Task to carry out: In the material below, find each line holding the string "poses" and copy it.

Dataset extract:
* * *

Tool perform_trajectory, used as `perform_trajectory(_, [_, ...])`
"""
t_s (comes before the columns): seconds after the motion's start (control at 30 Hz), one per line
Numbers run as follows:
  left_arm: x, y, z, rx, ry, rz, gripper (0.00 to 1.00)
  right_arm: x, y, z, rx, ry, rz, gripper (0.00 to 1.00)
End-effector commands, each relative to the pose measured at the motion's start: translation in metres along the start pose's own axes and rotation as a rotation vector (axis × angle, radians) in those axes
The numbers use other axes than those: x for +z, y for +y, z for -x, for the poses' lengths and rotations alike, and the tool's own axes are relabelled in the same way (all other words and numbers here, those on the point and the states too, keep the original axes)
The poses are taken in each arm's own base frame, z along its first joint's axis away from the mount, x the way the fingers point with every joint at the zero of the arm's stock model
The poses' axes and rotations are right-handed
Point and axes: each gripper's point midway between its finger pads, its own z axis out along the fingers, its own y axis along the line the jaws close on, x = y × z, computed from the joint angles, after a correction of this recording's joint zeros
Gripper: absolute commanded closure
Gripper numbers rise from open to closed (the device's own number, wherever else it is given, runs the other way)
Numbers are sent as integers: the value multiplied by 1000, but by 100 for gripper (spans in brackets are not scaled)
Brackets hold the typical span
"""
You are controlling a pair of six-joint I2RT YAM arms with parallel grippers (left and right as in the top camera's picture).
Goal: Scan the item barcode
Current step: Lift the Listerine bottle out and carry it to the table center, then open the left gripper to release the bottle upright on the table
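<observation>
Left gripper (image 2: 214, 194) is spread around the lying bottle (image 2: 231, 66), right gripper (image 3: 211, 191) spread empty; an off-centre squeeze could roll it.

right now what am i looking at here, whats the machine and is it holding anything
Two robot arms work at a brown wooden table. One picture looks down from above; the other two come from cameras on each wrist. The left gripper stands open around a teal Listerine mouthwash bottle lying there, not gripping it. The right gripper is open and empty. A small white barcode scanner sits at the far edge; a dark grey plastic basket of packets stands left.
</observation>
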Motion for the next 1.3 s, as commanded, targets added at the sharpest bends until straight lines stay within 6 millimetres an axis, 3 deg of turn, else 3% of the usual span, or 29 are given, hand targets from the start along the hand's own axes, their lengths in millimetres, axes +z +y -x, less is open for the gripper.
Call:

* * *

Exercise result:
The numbers use other axes than those: x for +z, y for +y, z for -x, for the poses' lengths and rotations alike, and the tool's own axes are relabelled in the same way (all other words and numbers here, those on the point and the states too, keep the original axes)
The poses are taken in each arm's own base frame, z along its first joint's axis away from the mount, x the way the fingers point with every joint at the zero of the arm's stock model
The poses' axes and rotations are right-handed

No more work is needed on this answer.